Ce frôlement  extra-terrestre  fait penser au curseur de la fermeture éclair qui barrait l’entrée de nos tentes quand j’étais chez les scouts... A l’heure de la sieste, le plus courageux  en pinçait  la navette qu’il tirait en baillant pour que notre soleil marche à l’ombre.

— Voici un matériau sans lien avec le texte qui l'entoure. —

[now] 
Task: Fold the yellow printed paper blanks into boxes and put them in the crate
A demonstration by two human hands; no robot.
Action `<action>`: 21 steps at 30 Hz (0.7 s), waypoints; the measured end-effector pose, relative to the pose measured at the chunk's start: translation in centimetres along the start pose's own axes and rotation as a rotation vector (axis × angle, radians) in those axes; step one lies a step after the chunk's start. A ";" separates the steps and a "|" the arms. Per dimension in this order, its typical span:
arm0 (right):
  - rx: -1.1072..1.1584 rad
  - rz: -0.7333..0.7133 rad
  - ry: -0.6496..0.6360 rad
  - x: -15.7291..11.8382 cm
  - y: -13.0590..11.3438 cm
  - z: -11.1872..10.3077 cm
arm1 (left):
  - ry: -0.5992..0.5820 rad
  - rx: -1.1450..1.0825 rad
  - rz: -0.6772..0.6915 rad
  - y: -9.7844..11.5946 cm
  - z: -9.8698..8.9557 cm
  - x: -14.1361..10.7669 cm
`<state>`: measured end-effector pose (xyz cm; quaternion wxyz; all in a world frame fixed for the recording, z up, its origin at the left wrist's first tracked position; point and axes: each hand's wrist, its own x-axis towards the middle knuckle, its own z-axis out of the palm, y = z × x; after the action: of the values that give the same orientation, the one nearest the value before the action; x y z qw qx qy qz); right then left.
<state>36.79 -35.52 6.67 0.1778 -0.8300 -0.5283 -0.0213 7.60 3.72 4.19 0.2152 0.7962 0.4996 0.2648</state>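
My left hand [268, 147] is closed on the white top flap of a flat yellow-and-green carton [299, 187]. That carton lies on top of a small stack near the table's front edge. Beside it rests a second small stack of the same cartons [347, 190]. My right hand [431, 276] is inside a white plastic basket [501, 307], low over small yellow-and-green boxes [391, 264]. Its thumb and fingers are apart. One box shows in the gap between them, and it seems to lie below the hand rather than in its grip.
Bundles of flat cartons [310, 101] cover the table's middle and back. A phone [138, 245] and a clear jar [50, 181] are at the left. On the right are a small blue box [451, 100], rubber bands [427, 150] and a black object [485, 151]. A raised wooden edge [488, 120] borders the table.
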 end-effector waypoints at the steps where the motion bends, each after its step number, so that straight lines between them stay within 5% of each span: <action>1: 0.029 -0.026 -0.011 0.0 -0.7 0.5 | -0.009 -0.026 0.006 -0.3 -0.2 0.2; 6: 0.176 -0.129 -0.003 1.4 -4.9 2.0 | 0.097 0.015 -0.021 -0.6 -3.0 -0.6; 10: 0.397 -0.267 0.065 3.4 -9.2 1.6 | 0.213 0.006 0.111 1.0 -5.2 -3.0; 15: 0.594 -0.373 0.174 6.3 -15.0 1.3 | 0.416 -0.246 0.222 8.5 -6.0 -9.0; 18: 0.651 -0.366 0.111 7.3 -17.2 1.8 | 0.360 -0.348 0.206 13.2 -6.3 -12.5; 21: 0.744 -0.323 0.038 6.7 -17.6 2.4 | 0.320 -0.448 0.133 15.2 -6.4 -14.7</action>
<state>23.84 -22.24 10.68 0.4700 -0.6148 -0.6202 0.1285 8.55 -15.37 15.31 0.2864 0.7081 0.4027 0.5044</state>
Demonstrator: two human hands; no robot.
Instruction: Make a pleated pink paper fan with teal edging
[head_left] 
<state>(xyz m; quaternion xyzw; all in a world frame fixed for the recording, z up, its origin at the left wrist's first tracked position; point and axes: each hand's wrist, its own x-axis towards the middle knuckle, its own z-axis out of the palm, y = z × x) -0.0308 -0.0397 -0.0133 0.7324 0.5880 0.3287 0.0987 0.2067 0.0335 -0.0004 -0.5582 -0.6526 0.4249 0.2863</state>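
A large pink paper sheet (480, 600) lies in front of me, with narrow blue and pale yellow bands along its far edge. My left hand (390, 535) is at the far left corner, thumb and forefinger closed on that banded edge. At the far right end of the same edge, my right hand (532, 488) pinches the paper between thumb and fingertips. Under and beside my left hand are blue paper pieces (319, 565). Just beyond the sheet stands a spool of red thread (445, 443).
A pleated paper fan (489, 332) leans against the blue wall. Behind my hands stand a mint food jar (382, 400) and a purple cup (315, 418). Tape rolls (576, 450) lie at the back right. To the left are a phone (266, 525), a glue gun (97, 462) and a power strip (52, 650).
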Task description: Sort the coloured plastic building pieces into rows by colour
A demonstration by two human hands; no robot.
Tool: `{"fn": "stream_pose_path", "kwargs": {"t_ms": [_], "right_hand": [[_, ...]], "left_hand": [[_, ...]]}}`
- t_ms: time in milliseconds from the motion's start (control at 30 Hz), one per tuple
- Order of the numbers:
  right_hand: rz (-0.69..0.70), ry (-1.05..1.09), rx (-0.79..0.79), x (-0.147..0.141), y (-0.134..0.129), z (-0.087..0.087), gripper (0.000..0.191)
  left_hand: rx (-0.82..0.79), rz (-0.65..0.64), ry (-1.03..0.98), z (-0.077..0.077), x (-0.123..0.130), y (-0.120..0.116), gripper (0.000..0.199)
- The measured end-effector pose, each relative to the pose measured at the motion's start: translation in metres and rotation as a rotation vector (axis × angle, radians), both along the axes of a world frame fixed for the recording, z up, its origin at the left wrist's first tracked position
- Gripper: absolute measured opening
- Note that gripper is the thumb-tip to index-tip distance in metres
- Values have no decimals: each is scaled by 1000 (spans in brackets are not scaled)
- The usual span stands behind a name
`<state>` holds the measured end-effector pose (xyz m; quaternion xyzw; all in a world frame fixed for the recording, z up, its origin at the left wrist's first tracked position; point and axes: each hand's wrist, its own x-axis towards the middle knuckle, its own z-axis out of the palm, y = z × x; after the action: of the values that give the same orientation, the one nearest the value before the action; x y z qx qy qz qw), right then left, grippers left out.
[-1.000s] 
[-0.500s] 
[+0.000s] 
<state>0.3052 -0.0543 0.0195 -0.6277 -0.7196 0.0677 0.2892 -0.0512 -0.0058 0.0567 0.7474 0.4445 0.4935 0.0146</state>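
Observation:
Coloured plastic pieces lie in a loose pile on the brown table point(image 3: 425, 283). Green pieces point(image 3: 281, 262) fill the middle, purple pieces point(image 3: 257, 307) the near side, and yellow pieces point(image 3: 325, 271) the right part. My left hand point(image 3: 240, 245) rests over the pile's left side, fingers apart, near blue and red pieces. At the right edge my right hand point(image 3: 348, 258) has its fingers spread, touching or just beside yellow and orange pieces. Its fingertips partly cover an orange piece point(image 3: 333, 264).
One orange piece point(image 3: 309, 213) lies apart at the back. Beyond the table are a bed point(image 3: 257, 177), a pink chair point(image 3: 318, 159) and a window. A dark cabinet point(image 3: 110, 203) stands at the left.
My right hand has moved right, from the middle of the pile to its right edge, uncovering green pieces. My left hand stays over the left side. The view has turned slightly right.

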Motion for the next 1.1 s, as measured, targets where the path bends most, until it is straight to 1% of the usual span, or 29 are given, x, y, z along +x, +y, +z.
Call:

Evidemment, chez Picard, c’est l’inverse. Il ferait plutôt dans l’ouverture éclair, feignant d'ignorer qu’une année de Covid a suffi pour oublier nos douces mémoires : Nos complicités au musée, nos musiques au bord des larmes, nos diners où l’on ne s’ennuyait jamais, la force des émotions sportives, le clin d’œil des sorties de cinéma, les voix d’ensorceleur au théâtre, nos familles faciles, les amis au bout du monde et le printemps qui chaque année pointait.

Le printemps ? Bof ! Quel printemps ? On ne risque pas de le trouver dans la marée de bulots pourris que pêchent les réseaux sociaux et dont la presse se croit  obligée de balayer la coquille jusqu'à nos boites aux lettres  bourrées de néant.

Pour nous remonter le moral, un double bras d’honneur. D’abord pour Xavier Lescure, un quadra bavard bien qu'infectiologue, qui voudrait faire payer aux vieux la rareté du vaccin. N'a-t-il pas dit aux Mosellans que “la vie au-delà de 80 ans, après tout, c’était du bonus" ... Pour moi, cet agité n’a pas de parents.

Ensuite pour ce mal élu de Sarrebourg qui, trouvant que le Festival mondial de musique baroque coûtait trop cher à ses concitoyens, ajouta “qu’ils se comptaient sur les doigts d’une main.“ Pour moi, cet incompris n’a pas d’oreille.